認知行動療法は、短期的に考え方を変える方法として人気ですが、実は合う人と、合わない人がいます。

 

⓵過去に強烈なトラウマ体験がある人・・・虐待を受けていたり、ひどいイジメを受けていた人は、自分に対して持っているイメージがあまりにネガティブで強力なため、認知行動療法では歯が立たない場合があります。こういった方は、まず過去をしっかり掘り下げ、消化していくための精神分析的なアプローチをやる必要があります。

⓶理屈より感情で考えるタイプの人・・・認知行動療法は、理論的な方法を使って考え方を変えていく方法です。そのため、物事を理論的に考える人には非常に納得感があり、高い効果が出ます。その反対に、感情や直感で物事を判断するタイプの人には、「頭では分かるけど、何か納得できない」となってしまいます。

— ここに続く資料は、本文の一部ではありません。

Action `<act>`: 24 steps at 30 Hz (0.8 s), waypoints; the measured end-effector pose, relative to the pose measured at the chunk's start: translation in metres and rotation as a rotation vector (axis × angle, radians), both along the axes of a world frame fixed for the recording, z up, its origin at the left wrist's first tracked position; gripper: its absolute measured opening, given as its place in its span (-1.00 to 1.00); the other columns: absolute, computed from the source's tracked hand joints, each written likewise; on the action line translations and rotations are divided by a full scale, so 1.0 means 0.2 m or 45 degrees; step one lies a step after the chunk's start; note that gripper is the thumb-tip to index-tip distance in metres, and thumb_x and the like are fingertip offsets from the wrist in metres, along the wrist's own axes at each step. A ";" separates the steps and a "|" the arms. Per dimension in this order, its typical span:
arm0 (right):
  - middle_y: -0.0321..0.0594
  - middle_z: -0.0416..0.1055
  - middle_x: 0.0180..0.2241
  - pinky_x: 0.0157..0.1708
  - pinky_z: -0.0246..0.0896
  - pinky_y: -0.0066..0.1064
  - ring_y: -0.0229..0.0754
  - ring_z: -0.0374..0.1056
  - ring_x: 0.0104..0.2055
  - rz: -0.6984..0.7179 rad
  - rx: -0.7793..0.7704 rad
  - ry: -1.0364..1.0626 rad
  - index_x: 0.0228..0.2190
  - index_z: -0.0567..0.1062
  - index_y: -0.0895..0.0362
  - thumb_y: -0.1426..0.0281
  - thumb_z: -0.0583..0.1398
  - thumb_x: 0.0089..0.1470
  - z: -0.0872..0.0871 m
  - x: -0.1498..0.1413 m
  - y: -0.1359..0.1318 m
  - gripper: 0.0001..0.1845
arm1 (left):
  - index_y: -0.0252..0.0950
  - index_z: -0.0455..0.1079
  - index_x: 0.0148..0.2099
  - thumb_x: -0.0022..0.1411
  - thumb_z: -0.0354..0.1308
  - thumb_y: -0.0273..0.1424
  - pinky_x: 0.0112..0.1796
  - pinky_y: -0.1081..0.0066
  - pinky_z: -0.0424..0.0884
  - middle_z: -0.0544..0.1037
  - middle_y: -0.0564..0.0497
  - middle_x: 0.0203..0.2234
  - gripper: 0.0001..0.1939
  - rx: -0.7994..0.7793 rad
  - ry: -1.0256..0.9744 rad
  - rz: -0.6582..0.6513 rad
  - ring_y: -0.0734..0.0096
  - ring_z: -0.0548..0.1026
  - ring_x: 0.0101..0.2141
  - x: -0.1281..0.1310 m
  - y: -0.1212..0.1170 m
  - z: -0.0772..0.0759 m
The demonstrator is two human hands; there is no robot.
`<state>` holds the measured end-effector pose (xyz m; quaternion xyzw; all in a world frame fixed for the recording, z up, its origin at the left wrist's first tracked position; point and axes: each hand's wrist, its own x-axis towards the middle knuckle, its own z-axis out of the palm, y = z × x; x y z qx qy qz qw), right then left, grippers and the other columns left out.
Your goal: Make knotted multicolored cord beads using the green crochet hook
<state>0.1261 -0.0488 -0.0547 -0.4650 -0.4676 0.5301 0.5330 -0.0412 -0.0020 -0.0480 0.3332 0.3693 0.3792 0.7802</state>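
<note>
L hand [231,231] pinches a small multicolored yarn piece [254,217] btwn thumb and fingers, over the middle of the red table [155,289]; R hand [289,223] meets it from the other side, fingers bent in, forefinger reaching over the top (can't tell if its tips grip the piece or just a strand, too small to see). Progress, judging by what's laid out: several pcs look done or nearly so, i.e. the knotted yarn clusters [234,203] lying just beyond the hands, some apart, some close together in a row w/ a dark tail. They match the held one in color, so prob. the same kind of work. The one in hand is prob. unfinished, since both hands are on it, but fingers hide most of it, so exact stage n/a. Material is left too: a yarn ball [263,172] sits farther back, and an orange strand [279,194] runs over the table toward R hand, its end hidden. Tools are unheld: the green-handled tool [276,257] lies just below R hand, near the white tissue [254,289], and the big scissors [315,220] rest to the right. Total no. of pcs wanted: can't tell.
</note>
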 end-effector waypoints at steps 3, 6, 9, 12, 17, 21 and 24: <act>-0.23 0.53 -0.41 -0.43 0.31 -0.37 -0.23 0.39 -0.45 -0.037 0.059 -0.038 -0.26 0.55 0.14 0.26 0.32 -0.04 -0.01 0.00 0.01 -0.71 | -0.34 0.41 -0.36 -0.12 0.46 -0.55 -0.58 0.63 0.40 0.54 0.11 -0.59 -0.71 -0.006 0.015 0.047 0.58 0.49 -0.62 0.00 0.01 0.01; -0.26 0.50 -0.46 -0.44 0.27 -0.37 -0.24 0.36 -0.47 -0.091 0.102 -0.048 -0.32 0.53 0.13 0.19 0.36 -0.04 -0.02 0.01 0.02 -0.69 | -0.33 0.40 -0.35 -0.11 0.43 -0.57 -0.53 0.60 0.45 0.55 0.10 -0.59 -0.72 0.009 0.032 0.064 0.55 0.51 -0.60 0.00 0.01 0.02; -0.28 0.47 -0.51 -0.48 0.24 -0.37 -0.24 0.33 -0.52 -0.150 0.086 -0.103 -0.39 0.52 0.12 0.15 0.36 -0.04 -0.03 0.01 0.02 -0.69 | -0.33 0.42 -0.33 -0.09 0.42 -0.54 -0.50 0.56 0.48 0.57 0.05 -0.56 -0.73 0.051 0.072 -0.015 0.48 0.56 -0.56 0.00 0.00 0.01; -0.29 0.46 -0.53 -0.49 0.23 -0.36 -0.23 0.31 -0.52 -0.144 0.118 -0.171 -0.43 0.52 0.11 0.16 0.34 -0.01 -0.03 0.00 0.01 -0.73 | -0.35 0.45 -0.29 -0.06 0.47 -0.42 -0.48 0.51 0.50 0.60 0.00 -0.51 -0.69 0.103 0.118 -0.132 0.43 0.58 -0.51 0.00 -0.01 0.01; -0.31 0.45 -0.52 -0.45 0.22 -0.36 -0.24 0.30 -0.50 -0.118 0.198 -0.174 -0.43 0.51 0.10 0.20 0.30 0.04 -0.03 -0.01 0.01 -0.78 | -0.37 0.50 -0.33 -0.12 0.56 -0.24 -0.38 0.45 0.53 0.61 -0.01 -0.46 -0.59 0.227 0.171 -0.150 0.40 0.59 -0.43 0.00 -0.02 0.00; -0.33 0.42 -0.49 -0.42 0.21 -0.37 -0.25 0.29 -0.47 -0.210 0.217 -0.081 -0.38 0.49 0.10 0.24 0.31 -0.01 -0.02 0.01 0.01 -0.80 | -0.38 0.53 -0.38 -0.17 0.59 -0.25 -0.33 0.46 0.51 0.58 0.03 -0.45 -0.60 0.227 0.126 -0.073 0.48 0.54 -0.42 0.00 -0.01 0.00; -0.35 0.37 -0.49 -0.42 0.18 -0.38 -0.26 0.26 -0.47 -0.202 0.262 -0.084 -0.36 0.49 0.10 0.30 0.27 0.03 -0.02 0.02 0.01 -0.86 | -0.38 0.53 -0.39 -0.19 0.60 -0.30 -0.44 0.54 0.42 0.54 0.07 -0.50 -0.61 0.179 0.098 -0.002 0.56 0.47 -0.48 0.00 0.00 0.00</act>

⓷アダルトチルドレンで、親から受けた影響が大きい人・・・⓵のパターンのようにトラウマと言えるほどの虐待を受けていなくても、家族の影響により、自分に対するイメージが非常にネガティブな人もいます。こういう方も、やはり認知行動療法をやってもネガティブな感が方がなかなか変わらないものです。その場合は、まずは精神分析的なアプローチを使い、過去の原因から探っていく方が効果が高いでしょう。

 

上記のようなケースでは、せっかく認知行動療法をやっても、残念ながらぱっとした効果が出ないのです。

 

そうならないように、カウンセリングの1回目に、上記のような事を確認されるかと思います。相談者の方からも、上記に思い当たる事があれば、積極的にカウンセラーに伝えるようにして下さい。

ただ、認知行動療法は人気があるので、「どうしても認知行動療法を試してみたい」という方もいます。そういう場合は、試しに受けてみて効果が出るか見るのも手です。2~3種類の認知行動療法をやってみて、効果が出なければ、他のアプローチに移ることも、もちろん可能です。